## To do
Would you please copy every line below that includes the string "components"?

## Material supplied
* * *

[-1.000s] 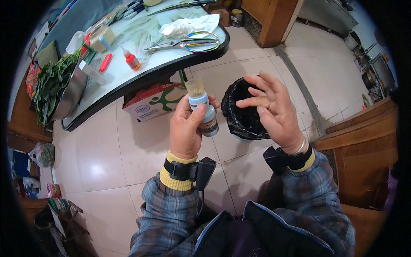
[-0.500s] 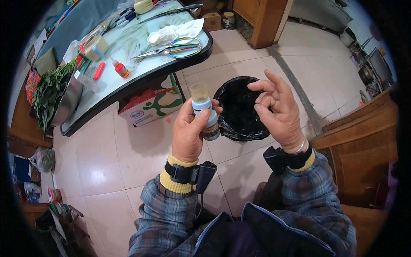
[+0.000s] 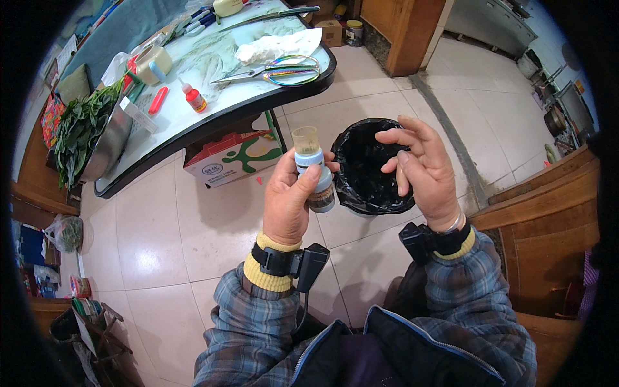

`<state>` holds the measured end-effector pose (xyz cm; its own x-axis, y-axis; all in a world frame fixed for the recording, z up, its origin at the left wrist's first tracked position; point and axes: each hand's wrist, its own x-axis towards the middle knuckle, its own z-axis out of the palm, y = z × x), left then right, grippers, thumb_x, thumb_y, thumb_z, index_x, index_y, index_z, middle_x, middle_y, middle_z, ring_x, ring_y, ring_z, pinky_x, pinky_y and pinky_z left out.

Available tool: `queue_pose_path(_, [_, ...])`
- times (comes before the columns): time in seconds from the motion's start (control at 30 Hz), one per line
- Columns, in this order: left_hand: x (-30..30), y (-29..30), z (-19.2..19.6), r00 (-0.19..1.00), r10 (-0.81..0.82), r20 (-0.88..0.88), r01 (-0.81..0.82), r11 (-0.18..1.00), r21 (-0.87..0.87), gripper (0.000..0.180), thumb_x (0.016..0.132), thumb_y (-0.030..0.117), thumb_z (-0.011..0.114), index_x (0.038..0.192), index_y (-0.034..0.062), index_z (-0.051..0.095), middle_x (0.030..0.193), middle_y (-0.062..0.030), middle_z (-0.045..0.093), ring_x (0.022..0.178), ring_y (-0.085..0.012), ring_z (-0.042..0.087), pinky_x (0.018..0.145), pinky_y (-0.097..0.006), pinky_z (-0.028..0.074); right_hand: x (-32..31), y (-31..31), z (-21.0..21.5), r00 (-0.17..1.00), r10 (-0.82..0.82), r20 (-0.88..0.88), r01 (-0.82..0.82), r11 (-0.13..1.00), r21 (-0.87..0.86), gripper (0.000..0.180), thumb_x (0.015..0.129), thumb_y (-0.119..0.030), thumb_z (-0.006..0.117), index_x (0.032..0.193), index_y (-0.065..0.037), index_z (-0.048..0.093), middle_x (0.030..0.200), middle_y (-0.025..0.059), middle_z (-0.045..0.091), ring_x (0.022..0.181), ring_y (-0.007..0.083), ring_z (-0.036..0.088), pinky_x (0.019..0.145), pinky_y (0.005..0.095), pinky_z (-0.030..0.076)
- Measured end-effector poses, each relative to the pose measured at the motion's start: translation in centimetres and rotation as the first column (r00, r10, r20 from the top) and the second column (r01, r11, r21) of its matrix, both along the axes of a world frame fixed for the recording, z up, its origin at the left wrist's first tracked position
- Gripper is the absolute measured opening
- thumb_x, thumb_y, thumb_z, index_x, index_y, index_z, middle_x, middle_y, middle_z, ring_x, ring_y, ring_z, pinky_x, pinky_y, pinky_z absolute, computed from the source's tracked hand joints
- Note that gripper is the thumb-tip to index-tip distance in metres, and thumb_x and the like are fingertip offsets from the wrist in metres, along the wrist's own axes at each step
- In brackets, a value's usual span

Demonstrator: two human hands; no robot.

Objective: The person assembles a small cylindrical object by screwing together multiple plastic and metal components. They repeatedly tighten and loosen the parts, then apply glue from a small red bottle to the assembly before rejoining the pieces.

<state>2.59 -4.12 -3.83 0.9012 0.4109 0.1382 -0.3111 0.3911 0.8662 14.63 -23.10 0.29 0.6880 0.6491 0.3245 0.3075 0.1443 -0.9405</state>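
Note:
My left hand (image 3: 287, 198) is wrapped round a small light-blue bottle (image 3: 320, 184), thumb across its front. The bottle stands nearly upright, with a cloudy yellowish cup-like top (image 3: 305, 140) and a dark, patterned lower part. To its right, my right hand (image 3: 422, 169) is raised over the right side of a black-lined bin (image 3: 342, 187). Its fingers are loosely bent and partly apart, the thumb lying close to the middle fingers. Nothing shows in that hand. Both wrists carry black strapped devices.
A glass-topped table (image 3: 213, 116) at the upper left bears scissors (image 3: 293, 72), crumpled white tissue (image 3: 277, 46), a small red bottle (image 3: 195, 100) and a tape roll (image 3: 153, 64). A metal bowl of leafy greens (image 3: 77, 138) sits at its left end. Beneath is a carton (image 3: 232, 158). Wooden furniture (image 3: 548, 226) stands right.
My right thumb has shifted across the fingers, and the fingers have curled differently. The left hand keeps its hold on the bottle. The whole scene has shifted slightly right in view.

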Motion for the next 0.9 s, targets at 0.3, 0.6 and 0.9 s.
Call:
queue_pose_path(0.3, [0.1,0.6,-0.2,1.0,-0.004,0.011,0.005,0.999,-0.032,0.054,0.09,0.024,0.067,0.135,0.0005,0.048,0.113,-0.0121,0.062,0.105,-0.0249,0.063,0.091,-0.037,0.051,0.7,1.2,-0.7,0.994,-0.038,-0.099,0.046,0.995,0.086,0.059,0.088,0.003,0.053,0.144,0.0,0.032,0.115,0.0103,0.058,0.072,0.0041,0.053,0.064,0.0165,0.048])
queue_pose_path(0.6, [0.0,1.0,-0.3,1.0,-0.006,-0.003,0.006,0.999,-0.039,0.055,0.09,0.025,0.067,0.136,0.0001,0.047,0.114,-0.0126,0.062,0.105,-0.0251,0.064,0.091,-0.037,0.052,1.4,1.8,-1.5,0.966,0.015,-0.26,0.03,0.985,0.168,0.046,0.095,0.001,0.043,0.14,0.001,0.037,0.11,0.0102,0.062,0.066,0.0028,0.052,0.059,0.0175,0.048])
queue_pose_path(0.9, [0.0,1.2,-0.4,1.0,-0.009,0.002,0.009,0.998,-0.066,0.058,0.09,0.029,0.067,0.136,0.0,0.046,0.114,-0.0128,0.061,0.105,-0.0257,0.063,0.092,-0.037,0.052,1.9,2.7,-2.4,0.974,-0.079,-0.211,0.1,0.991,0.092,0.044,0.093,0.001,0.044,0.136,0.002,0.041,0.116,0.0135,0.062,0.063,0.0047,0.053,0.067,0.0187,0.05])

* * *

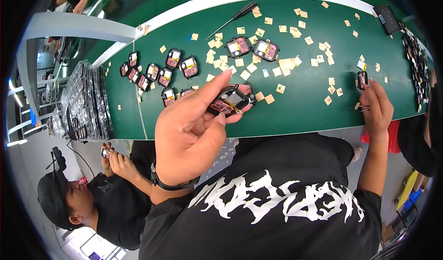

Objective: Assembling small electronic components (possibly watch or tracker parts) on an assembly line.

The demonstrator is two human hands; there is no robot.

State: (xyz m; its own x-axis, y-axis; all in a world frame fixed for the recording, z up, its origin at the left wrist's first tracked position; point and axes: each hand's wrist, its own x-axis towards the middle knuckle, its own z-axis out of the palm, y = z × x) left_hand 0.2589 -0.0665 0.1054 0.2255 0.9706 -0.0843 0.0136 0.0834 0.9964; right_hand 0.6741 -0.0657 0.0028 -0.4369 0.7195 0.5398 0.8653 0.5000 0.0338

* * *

## Response to this task
Objective: The person assembles a small cylindrical object by screwing together multiple plastic and metal components. They repeatedly tighten and loosen the parts, then apply glue from a small red bottle to the assembly before rejoining the pieces.
Objective: Assembling small electronic components (possibly watch or tracker parts) on an assembly line.

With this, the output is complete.